* **Task brief**:
Of all the lines in the entries below, give again exactly those starting at the line containing "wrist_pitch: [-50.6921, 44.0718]" and ending at the line containing "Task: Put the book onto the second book", both ends included, and no others.

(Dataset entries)
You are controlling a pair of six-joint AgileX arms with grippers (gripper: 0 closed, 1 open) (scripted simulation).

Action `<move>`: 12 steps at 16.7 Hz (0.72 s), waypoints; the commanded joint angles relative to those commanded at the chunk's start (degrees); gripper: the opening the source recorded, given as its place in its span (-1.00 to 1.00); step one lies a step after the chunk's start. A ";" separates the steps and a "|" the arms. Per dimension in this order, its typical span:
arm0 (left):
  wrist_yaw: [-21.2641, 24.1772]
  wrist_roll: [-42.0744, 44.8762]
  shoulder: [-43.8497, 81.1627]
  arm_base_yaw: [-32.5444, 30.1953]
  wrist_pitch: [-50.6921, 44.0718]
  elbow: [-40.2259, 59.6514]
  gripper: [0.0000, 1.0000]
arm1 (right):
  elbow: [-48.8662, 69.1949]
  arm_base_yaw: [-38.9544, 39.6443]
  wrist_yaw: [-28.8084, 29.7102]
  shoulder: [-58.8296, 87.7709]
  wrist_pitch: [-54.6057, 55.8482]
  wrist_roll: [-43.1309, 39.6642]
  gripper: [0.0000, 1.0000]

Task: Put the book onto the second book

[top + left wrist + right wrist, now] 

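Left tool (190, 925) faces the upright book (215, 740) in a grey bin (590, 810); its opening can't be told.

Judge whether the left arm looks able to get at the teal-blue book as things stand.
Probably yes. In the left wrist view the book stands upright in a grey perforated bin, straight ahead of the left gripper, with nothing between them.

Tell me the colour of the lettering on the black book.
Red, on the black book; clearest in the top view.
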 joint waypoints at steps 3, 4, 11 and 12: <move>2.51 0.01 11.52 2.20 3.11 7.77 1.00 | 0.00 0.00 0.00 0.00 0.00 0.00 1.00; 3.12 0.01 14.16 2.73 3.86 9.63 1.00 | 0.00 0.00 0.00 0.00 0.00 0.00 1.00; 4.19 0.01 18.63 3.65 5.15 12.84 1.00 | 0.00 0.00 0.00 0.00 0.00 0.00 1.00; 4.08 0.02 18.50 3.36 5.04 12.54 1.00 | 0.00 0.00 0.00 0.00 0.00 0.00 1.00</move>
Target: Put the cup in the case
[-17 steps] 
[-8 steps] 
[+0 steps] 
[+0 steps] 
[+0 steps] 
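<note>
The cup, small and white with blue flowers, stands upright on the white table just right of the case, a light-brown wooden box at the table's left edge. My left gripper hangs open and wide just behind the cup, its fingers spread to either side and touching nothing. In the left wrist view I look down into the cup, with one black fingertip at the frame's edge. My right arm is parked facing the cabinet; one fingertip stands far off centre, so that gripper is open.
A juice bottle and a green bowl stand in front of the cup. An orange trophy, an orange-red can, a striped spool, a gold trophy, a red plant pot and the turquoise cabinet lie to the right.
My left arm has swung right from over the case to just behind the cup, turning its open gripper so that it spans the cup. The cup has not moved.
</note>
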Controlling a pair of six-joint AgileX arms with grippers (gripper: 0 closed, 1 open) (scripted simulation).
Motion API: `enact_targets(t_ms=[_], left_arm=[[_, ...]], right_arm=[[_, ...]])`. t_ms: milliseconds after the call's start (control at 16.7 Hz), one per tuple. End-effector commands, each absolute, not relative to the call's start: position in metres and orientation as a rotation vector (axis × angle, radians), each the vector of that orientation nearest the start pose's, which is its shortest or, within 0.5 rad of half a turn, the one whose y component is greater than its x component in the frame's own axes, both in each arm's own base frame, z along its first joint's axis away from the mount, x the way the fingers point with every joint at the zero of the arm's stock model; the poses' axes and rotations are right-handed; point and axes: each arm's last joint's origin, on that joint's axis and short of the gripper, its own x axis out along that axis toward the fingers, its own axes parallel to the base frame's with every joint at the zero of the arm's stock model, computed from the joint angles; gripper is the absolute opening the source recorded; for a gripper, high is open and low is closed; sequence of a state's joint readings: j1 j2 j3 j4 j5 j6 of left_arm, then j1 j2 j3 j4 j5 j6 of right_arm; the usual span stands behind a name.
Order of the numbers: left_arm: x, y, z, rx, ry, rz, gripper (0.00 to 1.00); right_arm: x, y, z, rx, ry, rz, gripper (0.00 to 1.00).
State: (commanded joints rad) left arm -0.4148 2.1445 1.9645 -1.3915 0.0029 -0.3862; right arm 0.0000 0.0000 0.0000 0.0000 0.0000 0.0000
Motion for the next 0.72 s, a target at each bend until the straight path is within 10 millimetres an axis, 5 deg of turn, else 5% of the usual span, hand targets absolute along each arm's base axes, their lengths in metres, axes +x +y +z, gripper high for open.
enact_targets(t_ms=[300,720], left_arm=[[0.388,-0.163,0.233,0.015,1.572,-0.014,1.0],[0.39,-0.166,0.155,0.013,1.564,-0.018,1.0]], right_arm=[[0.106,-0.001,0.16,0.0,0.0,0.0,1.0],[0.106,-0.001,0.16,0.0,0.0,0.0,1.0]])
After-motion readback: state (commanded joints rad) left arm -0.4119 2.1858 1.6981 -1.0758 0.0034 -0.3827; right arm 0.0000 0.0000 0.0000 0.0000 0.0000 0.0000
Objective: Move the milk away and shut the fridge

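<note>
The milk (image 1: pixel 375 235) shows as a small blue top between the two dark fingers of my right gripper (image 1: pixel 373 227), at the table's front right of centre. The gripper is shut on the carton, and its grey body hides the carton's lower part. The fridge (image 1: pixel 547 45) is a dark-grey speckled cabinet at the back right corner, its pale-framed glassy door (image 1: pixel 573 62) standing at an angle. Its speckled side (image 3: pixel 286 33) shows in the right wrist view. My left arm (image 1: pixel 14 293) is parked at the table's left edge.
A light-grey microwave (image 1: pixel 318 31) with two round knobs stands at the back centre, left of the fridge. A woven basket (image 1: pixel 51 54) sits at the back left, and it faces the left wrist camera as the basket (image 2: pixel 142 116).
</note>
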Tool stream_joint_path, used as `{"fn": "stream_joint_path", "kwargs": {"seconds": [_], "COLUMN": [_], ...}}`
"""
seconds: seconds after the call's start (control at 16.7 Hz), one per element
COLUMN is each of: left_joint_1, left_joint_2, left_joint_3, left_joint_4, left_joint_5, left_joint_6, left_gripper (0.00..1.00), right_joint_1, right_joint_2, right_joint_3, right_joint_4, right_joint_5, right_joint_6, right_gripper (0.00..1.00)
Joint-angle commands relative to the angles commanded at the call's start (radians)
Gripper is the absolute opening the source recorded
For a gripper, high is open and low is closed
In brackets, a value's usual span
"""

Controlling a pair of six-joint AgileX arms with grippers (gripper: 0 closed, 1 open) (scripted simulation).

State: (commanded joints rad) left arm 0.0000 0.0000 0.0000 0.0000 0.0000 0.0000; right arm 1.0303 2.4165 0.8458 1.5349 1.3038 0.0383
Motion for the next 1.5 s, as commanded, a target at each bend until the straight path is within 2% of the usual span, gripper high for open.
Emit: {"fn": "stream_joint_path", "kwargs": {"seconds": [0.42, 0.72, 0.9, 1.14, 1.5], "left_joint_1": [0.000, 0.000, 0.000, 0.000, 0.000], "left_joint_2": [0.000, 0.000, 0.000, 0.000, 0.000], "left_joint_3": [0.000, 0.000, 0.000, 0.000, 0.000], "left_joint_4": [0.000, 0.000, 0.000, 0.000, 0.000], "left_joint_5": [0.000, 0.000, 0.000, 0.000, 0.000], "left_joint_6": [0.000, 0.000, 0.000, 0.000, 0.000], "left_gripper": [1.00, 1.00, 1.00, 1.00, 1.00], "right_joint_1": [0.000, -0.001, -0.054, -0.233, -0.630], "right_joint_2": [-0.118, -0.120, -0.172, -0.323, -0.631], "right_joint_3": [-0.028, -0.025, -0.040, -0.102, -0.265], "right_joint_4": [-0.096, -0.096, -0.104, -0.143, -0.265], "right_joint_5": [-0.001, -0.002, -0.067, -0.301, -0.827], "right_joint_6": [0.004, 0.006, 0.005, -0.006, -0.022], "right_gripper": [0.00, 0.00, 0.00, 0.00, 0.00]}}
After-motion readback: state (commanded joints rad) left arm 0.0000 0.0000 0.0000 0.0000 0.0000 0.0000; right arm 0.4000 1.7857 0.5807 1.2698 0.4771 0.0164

* **Task output**:
  wrist_pitch: [-50.6921, 44.0718]
  elbow: [-40.2259, 59.6514]
  gripper: [0.0000, 1.0000]
arm1 (right):
  elbow: [-48.8662, 69.1949]
  arm_base_yaw: [-38.9544, 39.6443]
  wrist_yaw: [-28.8084, 29.7102]
  shoulder: [-58.8296, 87.7709]
  wrist_pitch: [-54.6057, 55.8482]
  wrist_roll: [-43.1309, 39.6642]
  gripper: [0.0000, 1.0000]

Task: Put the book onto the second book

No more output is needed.